Coronavirus Global situation

Germany tightens borders to keep Covid-19 variants at bay

A German police officer stopping a car at a crossing on the Germany-Czech Republic border yesterday. Germany has banned travel from Czech border regions and Austria's Tyrol region after a surge in virus variants. A thousand police officers have been
A German police officer stopping a car at a crossing on the Germany-Czech Republic border yesterday. Germany has banned travel from Czech border regions and Austria's Tyrol region after a surge in virus variants. A thousand police officers have been mobilised to ensure strict border controls. PHOTO: EPA-EFE

KIEFERSFELDEN • Germany yesterday implemented more measures to keep coronavirus variants at bay, banning travel from Czech border regions and Austria's Tyrol region after a troubling surge in contagious mutations.

A thousand police officers have been mobilised to ensure strict border controls and state-owned rail company Deutsche Bahn suspended services to and from the affected areas.

Interior Minister Horst Seehofer announced last Thursday that the states of Bavaria and Saxony had asked the government "to class Tyrol and border regions of the Czech Republic as virus mutation areas, and to implement border controls" and that German Chancellor Angela Merkel had agreed to do so from yesterday.

Germany last month banned most travellers from countries classed as places hardest hit by new and more contagious virus variants. These include Britain, South Africa, Brazil and Portugal.

Only a handful of exceptions are allowed to enter Germany from these countries, including returning Germans and essential workers such as doctors. Trade links will also be maintained.

Europe's biggest economy has halved its daily infection rate after more than two months of painful curbs that shuttered most shops, schools and restaurants.

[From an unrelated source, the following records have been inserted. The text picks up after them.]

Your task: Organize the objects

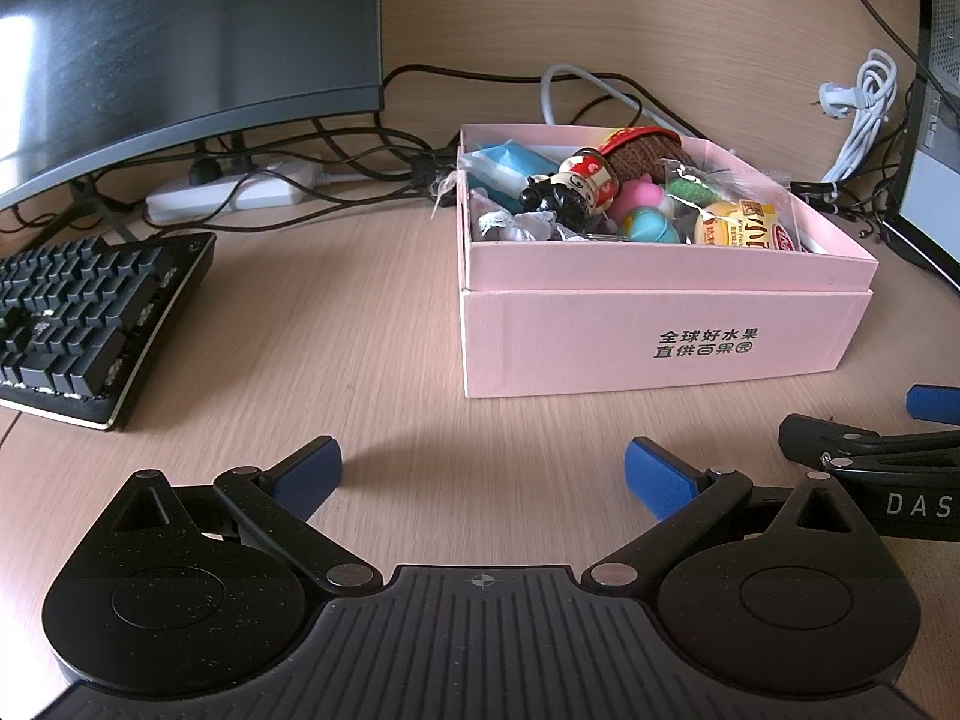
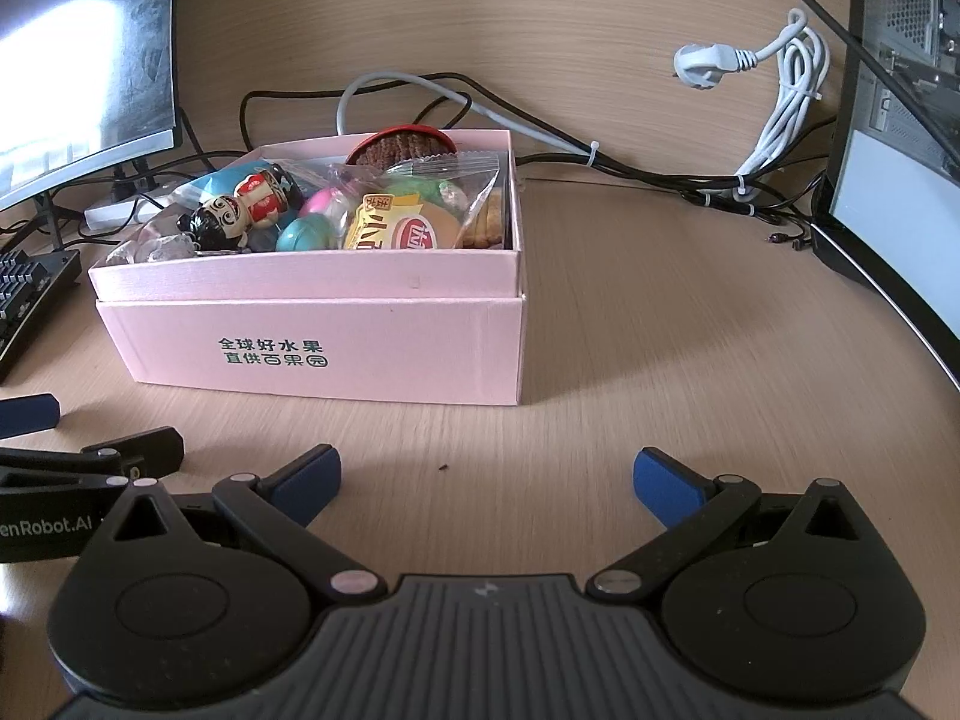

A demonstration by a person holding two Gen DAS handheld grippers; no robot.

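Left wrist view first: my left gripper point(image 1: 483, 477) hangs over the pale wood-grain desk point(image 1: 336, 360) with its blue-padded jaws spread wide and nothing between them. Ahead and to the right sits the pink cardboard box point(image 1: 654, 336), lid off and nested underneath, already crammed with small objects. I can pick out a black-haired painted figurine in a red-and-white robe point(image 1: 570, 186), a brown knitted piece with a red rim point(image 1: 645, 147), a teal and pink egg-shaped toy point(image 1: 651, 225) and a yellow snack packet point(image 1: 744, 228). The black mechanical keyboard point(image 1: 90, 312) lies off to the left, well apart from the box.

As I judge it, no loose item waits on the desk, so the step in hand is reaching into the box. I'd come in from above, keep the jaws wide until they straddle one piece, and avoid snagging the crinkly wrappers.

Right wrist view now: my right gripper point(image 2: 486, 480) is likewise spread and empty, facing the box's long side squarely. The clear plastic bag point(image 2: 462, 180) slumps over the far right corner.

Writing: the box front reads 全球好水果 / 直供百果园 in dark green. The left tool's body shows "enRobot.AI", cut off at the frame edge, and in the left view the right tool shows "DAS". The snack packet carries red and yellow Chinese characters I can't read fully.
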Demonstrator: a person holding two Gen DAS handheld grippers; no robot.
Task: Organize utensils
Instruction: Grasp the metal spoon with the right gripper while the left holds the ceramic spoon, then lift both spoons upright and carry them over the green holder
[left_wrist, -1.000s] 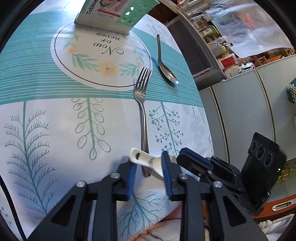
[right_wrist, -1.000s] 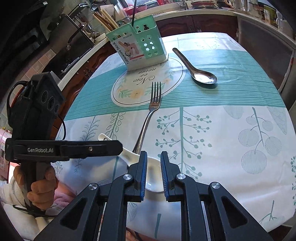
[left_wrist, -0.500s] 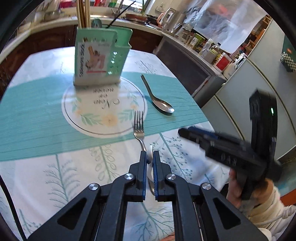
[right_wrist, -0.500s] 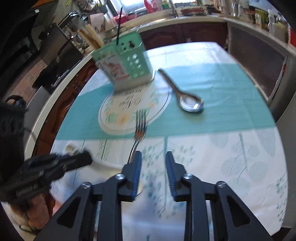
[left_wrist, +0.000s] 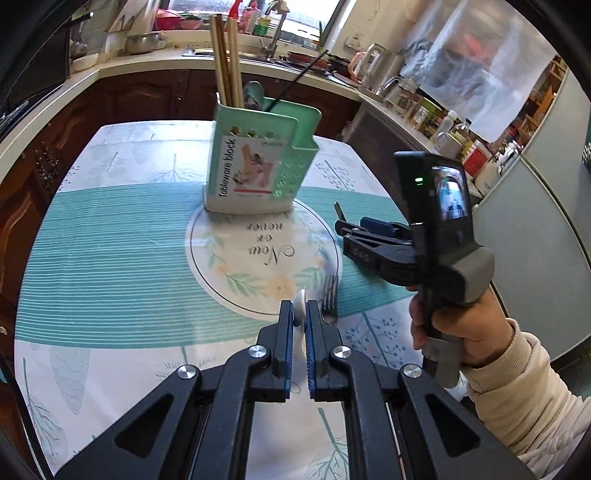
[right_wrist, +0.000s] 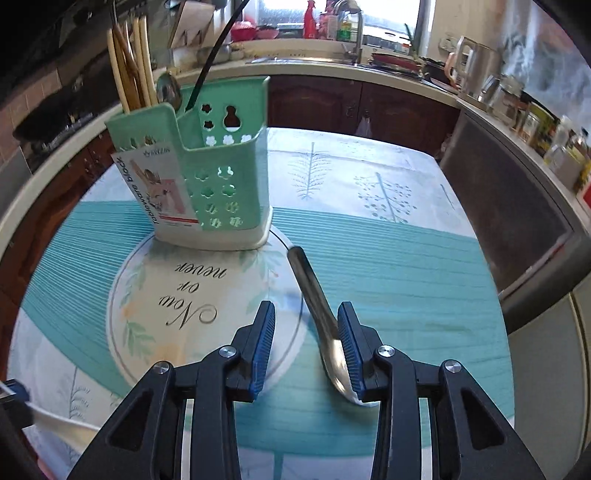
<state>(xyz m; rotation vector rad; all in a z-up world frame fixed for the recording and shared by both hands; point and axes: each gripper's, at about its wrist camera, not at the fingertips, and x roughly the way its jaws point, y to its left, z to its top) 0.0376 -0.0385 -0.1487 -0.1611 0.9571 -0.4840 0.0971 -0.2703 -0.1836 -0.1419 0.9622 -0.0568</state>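
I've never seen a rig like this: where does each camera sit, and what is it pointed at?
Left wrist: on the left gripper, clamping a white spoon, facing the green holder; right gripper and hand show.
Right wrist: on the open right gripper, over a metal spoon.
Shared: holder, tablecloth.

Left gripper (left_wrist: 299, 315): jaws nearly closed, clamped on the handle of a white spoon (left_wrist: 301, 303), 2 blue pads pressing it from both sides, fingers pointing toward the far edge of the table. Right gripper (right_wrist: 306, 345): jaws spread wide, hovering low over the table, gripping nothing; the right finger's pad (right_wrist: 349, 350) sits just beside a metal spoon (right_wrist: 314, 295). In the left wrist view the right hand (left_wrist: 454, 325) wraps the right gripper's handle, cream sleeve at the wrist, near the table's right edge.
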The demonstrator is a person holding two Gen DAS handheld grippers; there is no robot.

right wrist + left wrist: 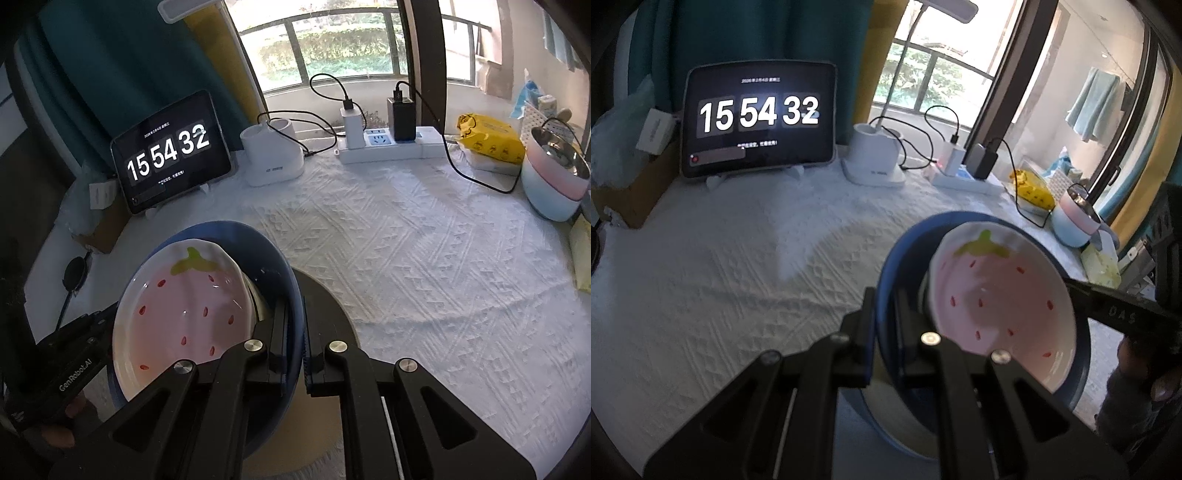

But fears are growing that the positive trend could be compromised by travellers from border regions that are reporting sky-high case rates.

Dr Merkel's government is, in particular, concerned by the South African variant circulating in Tyrol and the British variant in the Czech Republic.

Three Czech cantons, including two on the German border, were placed under lockdown last Thursday due to the prevalence of the British Covid-19 variant.

In some Bavarian border towns, that variant now accounts for half of the new Covid-19 cases.

Slovakia, another country hard hit by Covid-19 variants, was also subject to restrictions from yesterday, though it does not share a land border with Germany.

Controls could also soon be installed at the border with the Moselle region in eastern France, where the spread of variants has been particularly active.

In Austria, anyone leaving the mountainous Tyrol region must show a negative Covid-19 test result.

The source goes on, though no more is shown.